Reproduce nothing but the lines from the one with "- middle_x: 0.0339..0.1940" down to the last line of the data below.

Extracted records
========================================

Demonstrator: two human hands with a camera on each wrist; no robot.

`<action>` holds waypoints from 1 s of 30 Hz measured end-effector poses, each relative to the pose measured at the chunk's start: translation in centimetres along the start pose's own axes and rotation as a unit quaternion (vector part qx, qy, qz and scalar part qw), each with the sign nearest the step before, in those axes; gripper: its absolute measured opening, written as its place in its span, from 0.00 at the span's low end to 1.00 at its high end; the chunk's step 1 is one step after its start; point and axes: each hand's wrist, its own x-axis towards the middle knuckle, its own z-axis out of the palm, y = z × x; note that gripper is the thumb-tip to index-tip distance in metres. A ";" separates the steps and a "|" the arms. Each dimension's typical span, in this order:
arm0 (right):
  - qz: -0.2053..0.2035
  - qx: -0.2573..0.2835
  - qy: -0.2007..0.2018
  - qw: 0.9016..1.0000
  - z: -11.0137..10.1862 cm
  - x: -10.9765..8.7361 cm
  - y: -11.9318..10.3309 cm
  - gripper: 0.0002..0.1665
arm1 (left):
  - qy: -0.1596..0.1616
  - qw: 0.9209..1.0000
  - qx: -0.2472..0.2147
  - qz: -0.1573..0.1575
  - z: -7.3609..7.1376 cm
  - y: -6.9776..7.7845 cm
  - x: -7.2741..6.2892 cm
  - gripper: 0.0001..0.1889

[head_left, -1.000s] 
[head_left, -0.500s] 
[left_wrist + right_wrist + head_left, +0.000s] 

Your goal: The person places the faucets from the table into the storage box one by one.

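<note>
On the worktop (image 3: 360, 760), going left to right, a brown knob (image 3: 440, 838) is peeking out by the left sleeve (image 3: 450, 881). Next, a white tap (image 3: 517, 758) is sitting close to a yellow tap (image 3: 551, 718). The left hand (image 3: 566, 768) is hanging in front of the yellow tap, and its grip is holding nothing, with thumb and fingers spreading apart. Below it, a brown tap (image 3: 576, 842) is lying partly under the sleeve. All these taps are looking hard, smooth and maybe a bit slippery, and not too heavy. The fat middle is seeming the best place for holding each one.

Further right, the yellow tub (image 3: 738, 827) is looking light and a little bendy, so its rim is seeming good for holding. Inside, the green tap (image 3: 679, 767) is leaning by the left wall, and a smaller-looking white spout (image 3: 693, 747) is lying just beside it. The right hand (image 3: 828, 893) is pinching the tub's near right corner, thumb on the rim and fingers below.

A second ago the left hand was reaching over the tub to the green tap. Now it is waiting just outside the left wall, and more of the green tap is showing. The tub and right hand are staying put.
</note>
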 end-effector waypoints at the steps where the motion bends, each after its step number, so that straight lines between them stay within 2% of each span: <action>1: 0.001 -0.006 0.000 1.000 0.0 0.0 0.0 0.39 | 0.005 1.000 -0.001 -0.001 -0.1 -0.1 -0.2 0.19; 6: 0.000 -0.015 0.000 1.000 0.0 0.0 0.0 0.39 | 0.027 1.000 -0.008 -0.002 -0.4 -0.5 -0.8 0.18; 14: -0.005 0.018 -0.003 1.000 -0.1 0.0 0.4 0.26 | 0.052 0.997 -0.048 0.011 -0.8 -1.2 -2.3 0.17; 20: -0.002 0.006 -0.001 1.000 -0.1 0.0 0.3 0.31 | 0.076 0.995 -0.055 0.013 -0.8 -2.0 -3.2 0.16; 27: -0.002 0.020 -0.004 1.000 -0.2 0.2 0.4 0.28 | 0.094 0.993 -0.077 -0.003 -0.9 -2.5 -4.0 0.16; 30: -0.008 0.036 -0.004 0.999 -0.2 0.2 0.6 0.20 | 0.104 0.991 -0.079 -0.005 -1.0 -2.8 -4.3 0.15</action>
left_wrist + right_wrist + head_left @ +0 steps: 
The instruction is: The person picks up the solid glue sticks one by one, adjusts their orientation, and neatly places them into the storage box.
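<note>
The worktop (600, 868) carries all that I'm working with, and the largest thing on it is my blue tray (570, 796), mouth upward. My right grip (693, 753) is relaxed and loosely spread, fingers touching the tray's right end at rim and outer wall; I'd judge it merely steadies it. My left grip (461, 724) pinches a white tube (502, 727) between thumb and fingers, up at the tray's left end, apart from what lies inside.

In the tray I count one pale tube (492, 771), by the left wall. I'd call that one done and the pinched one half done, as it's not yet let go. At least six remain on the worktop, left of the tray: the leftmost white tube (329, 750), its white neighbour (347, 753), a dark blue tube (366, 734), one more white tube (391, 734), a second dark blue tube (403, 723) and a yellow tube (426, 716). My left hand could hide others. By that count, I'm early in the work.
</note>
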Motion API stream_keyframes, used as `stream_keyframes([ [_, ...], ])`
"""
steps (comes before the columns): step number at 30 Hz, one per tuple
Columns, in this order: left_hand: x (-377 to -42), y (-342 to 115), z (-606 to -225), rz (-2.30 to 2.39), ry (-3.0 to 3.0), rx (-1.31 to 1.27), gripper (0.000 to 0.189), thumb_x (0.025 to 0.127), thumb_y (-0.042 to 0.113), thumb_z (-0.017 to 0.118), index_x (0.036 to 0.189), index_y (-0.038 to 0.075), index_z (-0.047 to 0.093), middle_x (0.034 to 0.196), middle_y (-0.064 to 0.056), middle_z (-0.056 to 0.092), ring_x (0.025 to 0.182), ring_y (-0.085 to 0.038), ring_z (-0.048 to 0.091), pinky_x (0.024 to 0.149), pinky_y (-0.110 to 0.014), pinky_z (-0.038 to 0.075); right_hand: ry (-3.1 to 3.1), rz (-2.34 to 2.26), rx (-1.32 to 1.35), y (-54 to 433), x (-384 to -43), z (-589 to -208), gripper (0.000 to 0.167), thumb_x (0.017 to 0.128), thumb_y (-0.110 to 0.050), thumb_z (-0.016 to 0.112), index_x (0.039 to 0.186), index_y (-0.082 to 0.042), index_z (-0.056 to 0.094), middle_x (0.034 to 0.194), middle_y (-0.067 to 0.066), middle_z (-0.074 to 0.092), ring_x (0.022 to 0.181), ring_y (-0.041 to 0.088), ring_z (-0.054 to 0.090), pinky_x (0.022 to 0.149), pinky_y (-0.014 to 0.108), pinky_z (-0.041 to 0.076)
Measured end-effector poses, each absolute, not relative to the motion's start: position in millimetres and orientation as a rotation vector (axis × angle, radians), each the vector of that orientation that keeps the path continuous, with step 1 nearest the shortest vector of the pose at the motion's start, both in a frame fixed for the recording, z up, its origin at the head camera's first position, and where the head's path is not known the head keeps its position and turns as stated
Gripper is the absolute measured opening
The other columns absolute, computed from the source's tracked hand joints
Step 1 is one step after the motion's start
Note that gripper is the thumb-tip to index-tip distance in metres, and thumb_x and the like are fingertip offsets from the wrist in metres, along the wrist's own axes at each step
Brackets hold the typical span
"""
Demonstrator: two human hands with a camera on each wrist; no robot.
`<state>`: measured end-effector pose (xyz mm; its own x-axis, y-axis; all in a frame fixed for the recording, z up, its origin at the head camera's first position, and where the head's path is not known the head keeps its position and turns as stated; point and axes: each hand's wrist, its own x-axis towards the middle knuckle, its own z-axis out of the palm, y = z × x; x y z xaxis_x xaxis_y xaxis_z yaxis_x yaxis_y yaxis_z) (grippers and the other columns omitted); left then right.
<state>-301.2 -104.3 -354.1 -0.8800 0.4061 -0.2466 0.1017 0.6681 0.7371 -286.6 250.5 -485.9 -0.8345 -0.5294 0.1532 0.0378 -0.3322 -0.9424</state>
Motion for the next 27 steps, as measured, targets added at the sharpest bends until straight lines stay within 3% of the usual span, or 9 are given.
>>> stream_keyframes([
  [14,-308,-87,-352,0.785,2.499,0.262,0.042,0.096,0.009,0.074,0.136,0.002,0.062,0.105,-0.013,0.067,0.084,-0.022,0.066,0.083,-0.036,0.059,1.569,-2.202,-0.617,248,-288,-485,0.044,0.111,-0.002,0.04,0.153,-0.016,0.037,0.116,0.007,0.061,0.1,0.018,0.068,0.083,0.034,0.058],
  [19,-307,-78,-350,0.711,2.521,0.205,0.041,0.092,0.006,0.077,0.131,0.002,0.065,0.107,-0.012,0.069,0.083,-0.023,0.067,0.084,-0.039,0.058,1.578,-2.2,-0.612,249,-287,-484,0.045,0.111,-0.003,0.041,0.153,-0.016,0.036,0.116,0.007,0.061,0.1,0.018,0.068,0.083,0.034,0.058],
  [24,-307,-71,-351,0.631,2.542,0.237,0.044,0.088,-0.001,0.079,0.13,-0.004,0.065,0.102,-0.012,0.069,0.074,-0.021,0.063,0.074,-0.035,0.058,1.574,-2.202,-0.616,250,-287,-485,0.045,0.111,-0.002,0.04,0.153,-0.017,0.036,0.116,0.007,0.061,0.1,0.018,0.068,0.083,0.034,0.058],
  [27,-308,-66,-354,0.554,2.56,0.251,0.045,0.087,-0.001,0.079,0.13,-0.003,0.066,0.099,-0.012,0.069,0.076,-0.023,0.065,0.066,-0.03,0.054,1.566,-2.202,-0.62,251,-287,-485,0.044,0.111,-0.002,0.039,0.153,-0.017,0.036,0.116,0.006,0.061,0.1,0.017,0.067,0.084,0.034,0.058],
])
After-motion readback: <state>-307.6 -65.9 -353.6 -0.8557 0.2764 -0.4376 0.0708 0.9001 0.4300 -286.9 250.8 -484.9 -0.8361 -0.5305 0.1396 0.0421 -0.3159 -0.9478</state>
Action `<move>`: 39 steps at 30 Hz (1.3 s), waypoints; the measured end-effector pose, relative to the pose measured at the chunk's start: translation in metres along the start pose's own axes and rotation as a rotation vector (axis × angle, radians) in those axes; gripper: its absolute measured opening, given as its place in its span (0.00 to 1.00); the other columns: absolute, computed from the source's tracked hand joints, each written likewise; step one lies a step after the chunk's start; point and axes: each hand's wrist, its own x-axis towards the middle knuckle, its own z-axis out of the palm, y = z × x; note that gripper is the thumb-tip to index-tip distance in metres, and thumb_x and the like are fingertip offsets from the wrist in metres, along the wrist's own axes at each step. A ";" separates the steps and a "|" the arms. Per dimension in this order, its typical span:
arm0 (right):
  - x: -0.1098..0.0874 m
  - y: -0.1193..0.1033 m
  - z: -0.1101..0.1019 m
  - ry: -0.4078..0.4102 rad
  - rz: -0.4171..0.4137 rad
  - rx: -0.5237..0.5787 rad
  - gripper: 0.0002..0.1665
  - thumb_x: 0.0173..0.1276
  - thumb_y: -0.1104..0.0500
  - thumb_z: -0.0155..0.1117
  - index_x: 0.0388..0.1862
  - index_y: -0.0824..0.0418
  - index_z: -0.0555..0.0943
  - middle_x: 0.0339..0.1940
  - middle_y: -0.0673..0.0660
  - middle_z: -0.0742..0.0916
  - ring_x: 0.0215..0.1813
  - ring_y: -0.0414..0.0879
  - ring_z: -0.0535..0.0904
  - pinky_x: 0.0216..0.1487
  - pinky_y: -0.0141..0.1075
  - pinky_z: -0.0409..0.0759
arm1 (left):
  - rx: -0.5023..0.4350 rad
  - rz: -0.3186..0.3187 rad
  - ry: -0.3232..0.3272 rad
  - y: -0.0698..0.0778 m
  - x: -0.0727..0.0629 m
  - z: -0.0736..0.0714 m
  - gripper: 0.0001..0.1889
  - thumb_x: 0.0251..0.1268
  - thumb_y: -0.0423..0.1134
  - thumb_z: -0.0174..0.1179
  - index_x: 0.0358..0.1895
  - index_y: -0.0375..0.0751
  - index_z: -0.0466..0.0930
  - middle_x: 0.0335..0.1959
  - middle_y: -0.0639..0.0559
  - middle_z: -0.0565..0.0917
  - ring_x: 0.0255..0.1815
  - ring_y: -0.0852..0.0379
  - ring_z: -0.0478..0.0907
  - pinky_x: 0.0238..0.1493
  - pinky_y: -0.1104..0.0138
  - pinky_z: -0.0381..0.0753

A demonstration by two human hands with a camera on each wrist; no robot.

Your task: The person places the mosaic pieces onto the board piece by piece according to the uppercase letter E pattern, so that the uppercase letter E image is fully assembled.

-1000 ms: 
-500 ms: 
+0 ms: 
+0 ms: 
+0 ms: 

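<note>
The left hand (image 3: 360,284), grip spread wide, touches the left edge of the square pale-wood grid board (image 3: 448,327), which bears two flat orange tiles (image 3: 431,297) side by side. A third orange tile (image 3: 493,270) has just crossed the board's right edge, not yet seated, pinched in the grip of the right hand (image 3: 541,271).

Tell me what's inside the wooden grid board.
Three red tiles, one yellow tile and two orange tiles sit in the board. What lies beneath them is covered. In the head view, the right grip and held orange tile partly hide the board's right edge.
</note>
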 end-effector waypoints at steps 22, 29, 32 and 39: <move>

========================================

- **Answer box**:
  - middle_x: 0.0339..0.1940
  - middle_y: -0.0673..0.0660
  - middle_z: -0.0742..0.0916
  - ring_x: 0.0215..0.1813
  - ring_y: -0.0414..0.0879
  - ring_z: -0.0535..0.0904
  - pinky_x: 0.0216..0.1487
  - pinky_y: -0.0141..0.1075
  - pinky_z: -0.0409..0.0759
arm1 (left):
  - rx: -0.5023..0.4350 rad
  - rz: -0.3186..0.3187 rad
  - ry: -0.3232..0.3272 rad
  - y: -0.0698..0.0778 m
  - x: -0.0727..0.0629 m
  - z: -0.0736..0.0714 m
  - gripper: 0.0001..0.1889
  - thumb_x: 0.0251..0.1268
  - thumb_y: -0.0423..0.1134
  - thumb_z: -0.0174..0.1179
  - index_x: 0.0358..0.1895
  - index_y: -0.0375..0.0751
  - index_z: -0.0466..0.0930
  - middle_x: 0.0335..0.1959
  - middle_y: -0.0639..0.0559
  - middle_z: -0.0565..0.0917
  - ring_x: 0.0255..0.1815
  - ring_y: -0.0852..0.0379
  - ring_z: -0.0478..0.0907
  - pinky_x: 0.0238..0.1493
  - pinky_y: -0.1104..0.0138
  - pinky_z: -0.0381..0.0753

A demonstration by two human hands with a camera on each wrist; no robot.

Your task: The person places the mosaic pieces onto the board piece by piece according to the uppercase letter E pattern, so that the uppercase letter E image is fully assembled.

-1000 ms: 
-500 ms: 
+0 ms: 
+0 ms: 
+0 ms: 

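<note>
The left hand (image 3: 360,284), grip spread wide, touches the left edge of the square pale-wood grid board (image 3: 448,327), which bears two flat orange tiles (image 3: 431,297) side by side. A third orange tile (image 3: 493,270) has just crossed the board's right edge, not yet seated, pinched in the grip of the right hand (image 3: 541,271).

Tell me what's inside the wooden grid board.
Three red tiles, one yellow tile and two orange tiles sit in the board. What lies beneath them is covered. In the head view, the right grip and held orange tile partly hide the board's right edge.
</note>
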 end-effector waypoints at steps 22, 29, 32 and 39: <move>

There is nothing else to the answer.